L'histoire des aqueducs

logo aqueducLes restes d'un aqueduc brisé gisent sur la plage non loin de l'étang de Trunvel. Savez-vous qu'à l'origine, il passait sous l'ero-vili, cette immense masse de galets qui se trouvait là il y a encore quelques décennies. L'aqueduc, ou plutôt les aqueducs successifs de ces étangs avaient une fonction bien particulière et ont une longue histoire qui débute bien avant ce siècle, vers 1880. Pierre Hamon, ancien ingénieur en chef du Génie Rural, a retracé l"histoire de ces ouvrages à travers un article paru dans le magazine Pen Ar Bed.

La situation géographique
Photo02Une multitude de petits ruisseaux déverse leurs eaux vers les paluds et forment les étangs du littoral : Trunvel, Kerlagan, Nérizellec etc. et arrivent en butée contre le cordon de galets avant de rejoindre le mer. Tout au long de l'année, ce cordon de protection filtre ces eaux qui s'écoulent lentement vers la mer. Mais en hiver, ces eaux s'accumulent en arrière et inondent régulièrement les terres et les quelques habitations qui s'y trouvent. Ainsi, plus de 500 hectares de terres et de pâturages échelonnés sur six kilomètres de côtes, sans compter les bordures des ruisseaux de l’arrière-pays, sont inondés ou transformer en marais. A Tréogat, près de l’étang de Trunvel, le niveau des eaux peut s’élever jusqu’à plus d’un mètre dans les maisons d’habitation et les étables. Conséquences, les rendements des étendues longuement submergées sont souvent médiocres.

Pourquoi un aqueduc
Pressés de récupérer leurs champs et prairies, les riverains ont pris l’habitude de pratiquer de profondes saignées dans le cordon de galets afin de faciliter l’évacuation des eaux vers la mer. Ainsi, avant la seconde guerre mondiale, tous les quatre ou cinq ans, on" roguait", c'est à dire qu'on déchirait le sommet du cordon, large de 30 à 50 mètres, à l’aide de herses ou de madriers tirées par des chevaux. Ce n’était pas une mince affaire car l’entaille pratiquée devait atteindre la base du cordon haut de plusieurs mètres et large de 50 en moyenne, voire de 90-100 mètres à la hauteur de Trunvel (voir le profil en long). La pression des eaux captives aidant, l’entaille s’agrandissait et bientôt le flot d’eau douce se répandait sur l’estran, entraînant vers la mer les poissons des étangs. La brèche se refermait toute seul sous l'action de la houle et des marées.

Premier essai
La création du premier acqueduc fut entreprise par J.-B. Cassard, de la famille du corsaire nantais. Il acquis l’étang de Kergalan en 1882, et son projet était d'en assécher la partie la moins profonde au moyen de deux aqueducs en bois, mais une crue exceptionnelle coïncidant avec une forte tempête ruina son œuvre en 1904. Ce fut le premier échec. Lors des marées, on peut toujours apercevoir les restes de ces premiers aqueducs sur l'estran. 

Deuxième tentative
Photo01En 1926, le projet prévoit le creusement d’un réseau de canaux reliant les étangs entre eux, l'ensemble convergeant vers un aqueduc, soit un bassin versant de 62 km2.

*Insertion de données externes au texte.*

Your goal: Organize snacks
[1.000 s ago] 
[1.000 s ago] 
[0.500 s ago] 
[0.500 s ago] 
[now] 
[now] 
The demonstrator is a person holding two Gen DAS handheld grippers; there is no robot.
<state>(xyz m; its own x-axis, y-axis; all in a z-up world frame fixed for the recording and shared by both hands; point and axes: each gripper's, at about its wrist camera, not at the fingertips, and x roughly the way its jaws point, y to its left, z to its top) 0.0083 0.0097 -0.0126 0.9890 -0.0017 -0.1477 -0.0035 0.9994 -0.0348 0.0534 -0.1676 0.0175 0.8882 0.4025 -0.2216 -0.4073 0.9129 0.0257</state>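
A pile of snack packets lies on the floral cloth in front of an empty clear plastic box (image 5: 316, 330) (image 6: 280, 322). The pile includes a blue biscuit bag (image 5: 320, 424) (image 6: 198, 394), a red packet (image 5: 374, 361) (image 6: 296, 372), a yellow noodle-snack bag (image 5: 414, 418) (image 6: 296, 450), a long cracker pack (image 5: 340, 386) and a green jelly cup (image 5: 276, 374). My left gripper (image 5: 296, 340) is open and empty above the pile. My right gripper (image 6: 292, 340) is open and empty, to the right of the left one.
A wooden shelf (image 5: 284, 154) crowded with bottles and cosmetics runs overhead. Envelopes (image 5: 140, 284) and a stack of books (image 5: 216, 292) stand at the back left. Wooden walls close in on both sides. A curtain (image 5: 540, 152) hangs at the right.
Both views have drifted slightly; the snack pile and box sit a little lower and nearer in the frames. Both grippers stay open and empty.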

Les travaux débutent à l’automne 1938 mais la guerre éclate et le chantier est stoppé net en novembre 1939. Juin 1941, dans la France occupée, le chantier change de main ; le nouvel entrepreneur approvisionne les matériaux necessaires, mais l’arrivée de l’Organisation Todt à Tréguennec remet tout en question. Les Allemands commencent à exploiter le cordon de galets pour construire le "mur de l'Atlantique", mais tout ne va pas pour le mieux : Surpris par les inondations de l'hiver 1942, l'occupant met en service le tronçon amont de l’aqueduc inachevé et c'est la catastrophe : L’énorme masse d’eau creuse une vaste cuvette dans l’estran ; l’extrémité de l'aqueduc se retrouve en porte-à-faux et se brise en plusieurs morceaux. L’installation des champs de mines achève de ruiner l'ensemble.

Jamais deux sans trois
Le troisième essai est le bon. A la libération les travaux sont relancés et achevés en 1948, et ça marche ! L'ouvrage fonctionne jusqu'en février 1966. Après cette date, le recul du trait de côte consécutif aux tempêtes hivernages engendre de multiples brêches dans un ero-vili affaibli par des années de prélèvement de galets. L'aqueduc, privé de sa montagne de galets, s'affaisse puis se brise. On en retrouve aujourd'hui les tronçons sur la plage, loin d'une dune de sable qui a reculé d'une centaine de mètre.